What will the likely long-term impacts of Covid-19 be on the sector, and what support is needed to deal with those?
- Continued financial support from the Government will be essential to prevent the collapse of the industry. Recovery will take years not months.
- The early evidence shows short to medium term loss of audiences who are reluctant to return to venues such as ours until they are assured it is safe. Then there is the loss of quality of experience: theatre is based upon a shared live event and a poor experience will not encourage people to return. Evidence also shows audiences are far less likely to book in advance and will want more flexible booking/refunding policies. This will impact on our cash flow, as theatres such as ourselves rely upon advance box office sales.
- We and our colleagues will need a strong message from the Government that venues are and can be safe, and standard or a kitemark scheme is consistent across the cultural/tourism sectors and gives assurance to the public that they can and should visit.
- Social distancing is a serious financial challenge: our buildings and business models require maximum possible occupancy. Theatres like ourselves expect to lose two thirds to three quarters of their potential occupancy to implement 2-meter distances etc. It will not make economic sense to reopen with social distancing measures.
- We have been heartened to have been active on the COIVID Emergency Planning Board for Colchester – Colchester One that has resulted in strong partnerships consolidating or forming. These can be built on and resources shared across the voluntary, statutory and public sector.
What lessons can be learnt from how DCMS, arms-length bodies and the sector have dealt with Covid-19?
- The sharing advice, best practice, and new ways of working across the sector enabling individuals and organisations to speak as one voice and learn from one another.
- Improved communication within the theatre industry. If we must live with Covid-19 for some time we need information on risks, plans and issues.
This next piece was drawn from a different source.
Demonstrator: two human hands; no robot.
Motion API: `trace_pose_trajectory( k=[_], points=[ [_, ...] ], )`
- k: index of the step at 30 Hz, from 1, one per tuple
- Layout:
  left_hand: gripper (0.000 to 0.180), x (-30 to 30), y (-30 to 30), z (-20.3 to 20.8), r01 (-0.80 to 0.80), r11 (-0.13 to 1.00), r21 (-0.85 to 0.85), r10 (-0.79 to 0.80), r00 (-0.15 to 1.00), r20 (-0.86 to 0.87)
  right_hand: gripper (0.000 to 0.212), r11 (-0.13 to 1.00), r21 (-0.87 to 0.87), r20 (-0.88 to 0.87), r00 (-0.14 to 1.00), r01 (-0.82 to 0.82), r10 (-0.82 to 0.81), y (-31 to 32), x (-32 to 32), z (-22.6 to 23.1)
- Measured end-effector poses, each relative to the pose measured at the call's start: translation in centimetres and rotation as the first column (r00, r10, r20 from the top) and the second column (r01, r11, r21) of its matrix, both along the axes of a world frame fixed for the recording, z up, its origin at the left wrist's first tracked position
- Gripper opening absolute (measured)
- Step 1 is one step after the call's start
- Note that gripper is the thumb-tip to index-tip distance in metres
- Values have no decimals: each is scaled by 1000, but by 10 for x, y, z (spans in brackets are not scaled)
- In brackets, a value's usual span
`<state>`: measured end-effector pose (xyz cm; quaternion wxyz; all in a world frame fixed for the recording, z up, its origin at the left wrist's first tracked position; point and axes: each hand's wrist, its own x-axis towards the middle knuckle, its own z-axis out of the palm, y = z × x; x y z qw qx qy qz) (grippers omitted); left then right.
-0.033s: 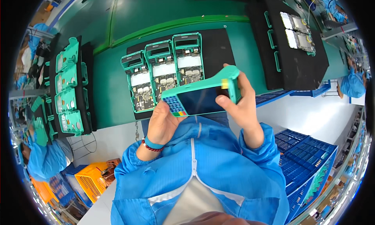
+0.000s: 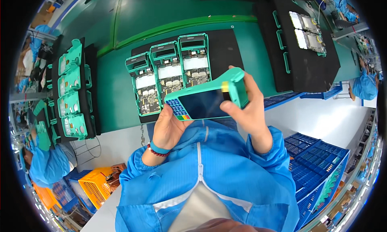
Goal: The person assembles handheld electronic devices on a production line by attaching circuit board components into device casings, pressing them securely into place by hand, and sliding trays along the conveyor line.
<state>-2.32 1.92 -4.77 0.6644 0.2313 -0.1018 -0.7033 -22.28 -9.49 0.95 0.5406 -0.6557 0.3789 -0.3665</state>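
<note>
Between my two hands is a green card payment terminal, its dark screen and blue keypad turned up toward me. At the keypad end, my left hand holds the lower corner, thumb along the edge. My right hand grips the other end, thumb on the front beside a yellow patch and fingers behind the casing. The terminal's back is hidden. Just beyond it, three opened green terminal housings lie in a row on a black mat, circuit boards showing.
Left on the bench, several green casing parts lie on a dark mat. At the right, two pale boards rest on another black mat. Blue crates stand low right, a yellow crate low left. Other people work at both sides.
The terminal has shifted slightly left and tilted a little in my hands. My right thumb has moved slightly left with it. Both hands keep their hold.
</note>
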Motion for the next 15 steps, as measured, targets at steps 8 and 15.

Horizon scanning that would help with future preparation.
- As an organisation locally and regionally we have been seen alongside other frontline services as being part of the emergency planning and in recent weeks part of the solution (e.g. the regeneration of the town centre or social cohesion and community well-being).
- The strong initial leadership from Arts Council has been welcomed and needs to continue into longer term support.
What will the likely long-term impacts of Covdi-19 be on the sector, and what support is needed to deal with those?
- For ourselves and others there has been much more online engagement and high expectation from our audiences and users. In the future we and others will need to invest in how to record and distribute our work.
- There potentially could be more demand for outdoor work, and support towards this form of theatre which is typically a higher financial risk as audiences built their confidence before ‘coming indoors’.
- Greater understanding by local and national government as to where arts and culture are playing leading roles in community partnerships and disseminating good practice.
We would be happy to meet DCMS Officers or Members of Parliament to discuss this response further.
Should you require any further information, please do not hesitate to contact me.
We look forward to working with the department to rebuild the sector for the future.